=== WORK REQUIRED ===
Give the entries again, word for word.

━━━━━━━━━━

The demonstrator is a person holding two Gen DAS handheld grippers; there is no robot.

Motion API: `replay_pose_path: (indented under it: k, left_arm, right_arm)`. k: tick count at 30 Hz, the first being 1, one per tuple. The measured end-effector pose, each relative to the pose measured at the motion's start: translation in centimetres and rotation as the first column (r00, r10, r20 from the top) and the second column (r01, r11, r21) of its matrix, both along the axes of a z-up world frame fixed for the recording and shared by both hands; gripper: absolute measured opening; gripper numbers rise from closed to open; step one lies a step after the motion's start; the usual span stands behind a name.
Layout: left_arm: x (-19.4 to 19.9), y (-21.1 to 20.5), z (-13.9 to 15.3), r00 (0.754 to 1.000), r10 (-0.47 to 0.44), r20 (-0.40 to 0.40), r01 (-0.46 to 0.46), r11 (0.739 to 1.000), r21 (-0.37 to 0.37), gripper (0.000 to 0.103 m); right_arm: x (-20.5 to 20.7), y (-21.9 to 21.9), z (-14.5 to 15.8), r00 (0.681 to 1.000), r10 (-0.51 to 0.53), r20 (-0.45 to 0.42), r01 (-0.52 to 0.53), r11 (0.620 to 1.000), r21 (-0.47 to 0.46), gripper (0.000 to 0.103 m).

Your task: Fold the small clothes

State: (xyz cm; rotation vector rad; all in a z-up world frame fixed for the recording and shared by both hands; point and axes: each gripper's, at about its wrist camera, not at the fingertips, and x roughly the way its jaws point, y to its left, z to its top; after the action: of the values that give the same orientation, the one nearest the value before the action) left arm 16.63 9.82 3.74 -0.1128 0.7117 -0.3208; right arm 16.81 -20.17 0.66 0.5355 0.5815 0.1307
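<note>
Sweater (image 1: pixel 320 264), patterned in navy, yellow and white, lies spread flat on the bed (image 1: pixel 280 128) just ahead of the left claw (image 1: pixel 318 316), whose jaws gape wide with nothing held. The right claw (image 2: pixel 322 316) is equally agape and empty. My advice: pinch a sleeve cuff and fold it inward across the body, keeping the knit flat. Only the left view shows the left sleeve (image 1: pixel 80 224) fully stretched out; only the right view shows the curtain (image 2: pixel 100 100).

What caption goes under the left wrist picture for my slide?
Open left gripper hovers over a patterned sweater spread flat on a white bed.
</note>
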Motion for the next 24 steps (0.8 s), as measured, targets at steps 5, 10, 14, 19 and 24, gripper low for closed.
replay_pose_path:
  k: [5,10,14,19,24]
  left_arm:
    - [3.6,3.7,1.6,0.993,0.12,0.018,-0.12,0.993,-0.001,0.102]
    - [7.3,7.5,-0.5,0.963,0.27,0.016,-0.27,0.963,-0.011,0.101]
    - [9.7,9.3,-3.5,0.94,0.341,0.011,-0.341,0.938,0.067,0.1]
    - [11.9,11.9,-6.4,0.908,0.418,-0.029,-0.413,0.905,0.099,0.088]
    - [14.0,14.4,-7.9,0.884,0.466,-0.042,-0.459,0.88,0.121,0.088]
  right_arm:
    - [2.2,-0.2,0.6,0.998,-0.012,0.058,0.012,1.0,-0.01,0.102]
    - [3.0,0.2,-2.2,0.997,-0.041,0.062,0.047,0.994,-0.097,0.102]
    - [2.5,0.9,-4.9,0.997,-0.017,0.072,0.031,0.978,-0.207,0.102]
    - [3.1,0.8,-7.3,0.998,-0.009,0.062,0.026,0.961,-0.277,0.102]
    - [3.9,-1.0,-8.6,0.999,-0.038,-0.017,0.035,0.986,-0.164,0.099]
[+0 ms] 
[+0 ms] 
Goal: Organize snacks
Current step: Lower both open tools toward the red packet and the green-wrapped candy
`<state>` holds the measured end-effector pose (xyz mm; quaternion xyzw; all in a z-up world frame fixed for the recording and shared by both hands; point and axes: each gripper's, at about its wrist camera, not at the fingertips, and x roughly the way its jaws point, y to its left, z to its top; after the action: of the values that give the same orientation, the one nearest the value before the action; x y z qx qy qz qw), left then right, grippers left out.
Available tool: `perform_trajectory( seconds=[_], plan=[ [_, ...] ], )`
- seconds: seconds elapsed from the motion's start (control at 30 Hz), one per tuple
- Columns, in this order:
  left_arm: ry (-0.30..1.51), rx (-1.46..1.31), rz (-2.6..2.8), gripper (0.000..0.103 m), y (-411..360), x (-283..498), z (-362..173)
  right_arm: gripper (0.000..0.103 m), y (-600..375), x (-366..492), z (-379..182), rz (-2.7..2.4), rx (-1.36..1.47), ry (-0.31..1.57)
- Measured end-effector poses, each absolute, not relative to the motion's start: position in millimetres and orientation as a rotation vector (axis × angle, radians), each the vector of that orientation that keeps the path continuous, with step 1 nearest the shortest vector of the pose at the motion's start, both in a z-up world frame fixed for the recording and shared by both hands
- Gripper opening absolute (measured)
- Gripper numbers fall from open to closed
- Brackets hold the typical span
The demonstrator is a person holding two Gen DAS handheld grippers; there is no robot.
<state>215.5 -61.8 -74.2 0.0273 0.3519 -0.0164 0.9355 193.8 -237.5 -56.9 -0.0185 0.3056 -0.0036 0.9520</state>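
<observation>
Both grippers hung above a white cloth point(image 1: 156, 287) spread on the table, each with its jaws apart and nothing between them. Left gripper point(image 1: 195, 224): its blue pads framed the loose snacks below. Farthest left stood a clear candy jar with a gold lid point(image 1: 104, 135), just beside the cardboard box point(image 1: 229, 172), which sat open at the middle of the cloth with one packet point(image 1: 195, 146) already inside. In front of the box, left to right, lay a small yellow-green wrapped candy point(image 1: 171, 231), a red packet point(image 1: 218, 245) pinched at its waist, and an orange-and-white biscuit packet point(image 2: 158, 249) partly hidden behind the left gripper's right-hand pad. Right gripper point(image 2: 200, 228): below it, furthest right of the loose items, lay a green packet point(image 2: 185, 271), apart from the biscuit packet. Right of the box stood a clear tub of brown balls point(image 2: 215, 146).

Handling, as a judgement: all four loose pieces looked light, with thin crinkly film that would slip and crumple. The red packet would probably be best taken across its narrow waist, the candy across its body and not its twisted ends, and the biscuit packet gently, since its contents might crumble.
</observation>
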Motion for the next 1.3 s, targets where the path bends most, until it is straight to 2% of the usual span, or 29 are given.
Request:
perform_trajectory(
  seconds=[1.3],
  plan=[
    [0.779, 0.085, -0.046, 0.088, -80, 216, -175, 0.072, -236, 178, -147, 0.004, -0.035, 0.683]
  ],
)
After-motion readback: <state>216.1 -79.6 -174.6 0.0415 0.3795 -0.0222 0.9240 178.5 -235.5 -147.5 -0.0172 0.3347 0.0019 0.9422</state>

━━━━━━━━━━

=== COMPLETED EXERCISE ===
The demonstrator is a person holding two Gen DAS handheld grippers; there is no robot.

Motion API: `replay_pose_path: (indented under it: k, left_arm, right_arm)`. k: tick count at 30 Hz, the first being 1, one per tuple. The measured end-effector pose, each relative to the pose measured at the motion's start: translation in centimetres and rotation as the first column (r00, r10, r20 from the top) and the second column (r01, r11, r21) of its matrix, both along the axes of a z-up world frame fixed for the recording and shared by both hands; gripper: absolute measured opening; gripper numbers rise from closed to open; step one lies a step after the motion's start; the usual span stands behind a name.
Layout: left_arm: x (-19.4 to 19.9), y (-21.1 to 20.5), z (-13.9 to 15.3), r00 (0.754 to 1.000), r10 (-0.47 to 0.44), r20 (-0.40 to 0.40), r01 (-0.46 to 0.46), r11 (0.739 to 1.000), r21 (-0.37 to 0.37), gripper (0.000 to 0.103 m); right_arm: x (-20.5 to 20.7), y (-21.9 to 21.9), z (-14.5 to 15.8), r00 (0.681 to 1.000), r10 (-0.51 to 0.53), r20 (-0.45 to 0.42), r01 (-0.52 to 0.53), r11 (0.620 to 1.000), r21 (-0.47 to 0.46), gripper (0.000 to 0.103 m).

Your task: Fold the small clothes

State: (xyz cm; rotation vector rad; all in a z-up world frame fixed for the recording and shared by both hands; point and axes: each gripper's, at about its wrist camera, not at the fingertips, and x roughly the way its jaws point, y to its left, z to its top; after the action: of the values that give the same orientation, the one nearest the value before the action) left arm 16.63 9.82 3.74 -0.1128 0.7117 -0.3208; right arm 16.81 -20.17 0.66 0.5355 0.5815 0.1307
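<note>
Sweater (image 1: pixel 320 264), patterned in navy, yellow and white, lies spread flat on the bed (image 1: pixel 280 128) just ahead of the left claw (image 1: pixel 318 316), whose jaws gape wide with nothing held. The right claw (image 2: pixel 322 316) is equally agape and empty. My advice: pinch a sleeve cuff and fold it inward across the body, keeping the knit flat. Only the left view shows the left sleeve (image 1: pixel 80 224) fully stretched out; only the right view shows the curtain (image 2: pixel 100 100).

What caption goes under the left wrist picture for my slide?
Open left gripper hovers over a patterned sweater spread flat on a white bed.
</note>
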Motion for the next 24 steps (0.8 s), as measured, targets at steps 5, 10, 14, 19 and 24, gripper low for closed.
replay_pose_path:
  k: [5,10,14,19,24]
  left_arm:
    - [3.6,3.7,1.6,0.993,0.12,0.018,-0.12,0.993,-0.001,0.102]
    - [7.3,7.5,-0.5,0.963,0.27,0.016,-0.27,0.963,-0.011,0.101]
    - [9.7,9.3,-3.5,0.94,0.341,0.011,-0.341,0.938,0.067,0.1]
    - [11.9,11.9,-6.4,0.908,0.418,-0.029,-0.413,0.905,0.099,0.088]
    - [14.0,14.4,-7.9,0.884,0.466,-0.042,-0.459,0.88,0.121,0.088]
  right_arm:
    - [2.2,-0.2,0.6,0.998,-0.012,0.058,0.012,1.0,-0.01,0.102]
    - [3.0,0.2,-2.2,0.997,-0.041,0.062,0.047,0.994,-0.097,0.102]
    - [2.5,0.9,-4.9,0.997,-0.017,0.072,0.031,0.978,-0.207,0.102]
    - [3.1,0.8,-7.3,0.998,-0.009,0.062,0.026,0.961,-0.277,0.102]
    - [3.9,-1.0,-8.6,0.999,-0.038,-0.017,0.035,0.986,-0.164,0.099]
[+0 ms] 
[+0 ms] 
Goal: Organize snacks
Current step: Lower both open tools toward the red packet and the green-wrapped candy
`<state>` holds the measured end-effector pose (xyz mm; quaternion xyzw; all in a z-up world frame fixed for the recording and shared by both hands; point and axes: each gripper's, at about its wrist camera, not at the fingertips, and x roughly the way its jaws point, y to its left, z to its top; after the action: of the values that give the same orientation, the one nearest the value before the action; x y z qx qy qz qw), left then right, grippers left out.
Available tool: `perform_trajectory( seconds=[_], plan=[ [_, ...] ], )`
- seconds: seconds elapsed from the motion's start (control at 30 Hz), one per tuple
- Columns, in this order:
  left_arm: ry (-0.30..1.51), rx (-1.46..1.31), rz (-2.6..2.8), gripper (0.000..0.103 m), y (-411..360), x (-283..498), z (-362..173)
  right_arm: gripper (0.000..0.103 m), y (-600..375), x (-366..492), z (-379..182), rz (-2.7..2.4), rx (-1.36..1.47), ry (-0.31..1.57)
- Measured end-effector poses, each absolute, not relative to the motion's start: position in millimetres and orientation as a rotation vector (axis × angle, radians), each the vector of that orientation that keeps the path continuous, with step 1 nearest the shortest vector of the pose at the motion's start, both in a z-up world frame fixed for the recording and shared by both hands
- Gripper opening absolute (measured)
- Gripper numbers fall from open to closed
- Brackets hold the typical span
The demonstrator is a person holding two Gen DAS handheld grippers; there is no robot.
<state>215.5 -61.8 -74.2 0.0273 0.3519 -0.0164 0.9355 193.8 -237.5 -56.9 -0.0185 0.3056 -0.0036 0.9520</state>
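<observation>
Both grippers hung above a white cloth point(image 1: 156, 287) spread on the table, each with its jaws apart and nothing between them. Left gripper point(image 1: 195, 224): its blue pads framed the loose snacks below. Farthest left stood a clear candy jar with a gold lid point(image 1: 104, 135), just beside the cardboard box point(image 1: 229, 172), which sat open at the middle of the cloth with one packet point(image 1: 195, 146) already inside. In front of the box, left to right, lay a small yellow-green wrapped candy point(image 1: 171, 231), a red packet point(image 1: 218, 245) pinched at its waist, and an orange-and-white biscuit packet point(image 2: 158, 249) partly hidden behind the left gripper's right-hand pad. Right gripper point(image 2: 200, 228): below it, furthest right of the loose items, lay a green packet point(image 2: 185, 271), apart from the biscuit packet. Right of the box stood a clear tub of brown balls point(image 2: 215, 146).

Handling, as a judgement: all four loose pieces looked light, with thin crinkly film that would slip and crumple. The red packet would probably be best taken across its narrow waist, the candy across its body and not its twisted ends, and the biscuit packet gently, since its contents might crumble.
</observation>
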Motion for the next 1.3 s, targets where the path bends most, until it is straight to 2% of the usual span, or 29 are given.
Request:
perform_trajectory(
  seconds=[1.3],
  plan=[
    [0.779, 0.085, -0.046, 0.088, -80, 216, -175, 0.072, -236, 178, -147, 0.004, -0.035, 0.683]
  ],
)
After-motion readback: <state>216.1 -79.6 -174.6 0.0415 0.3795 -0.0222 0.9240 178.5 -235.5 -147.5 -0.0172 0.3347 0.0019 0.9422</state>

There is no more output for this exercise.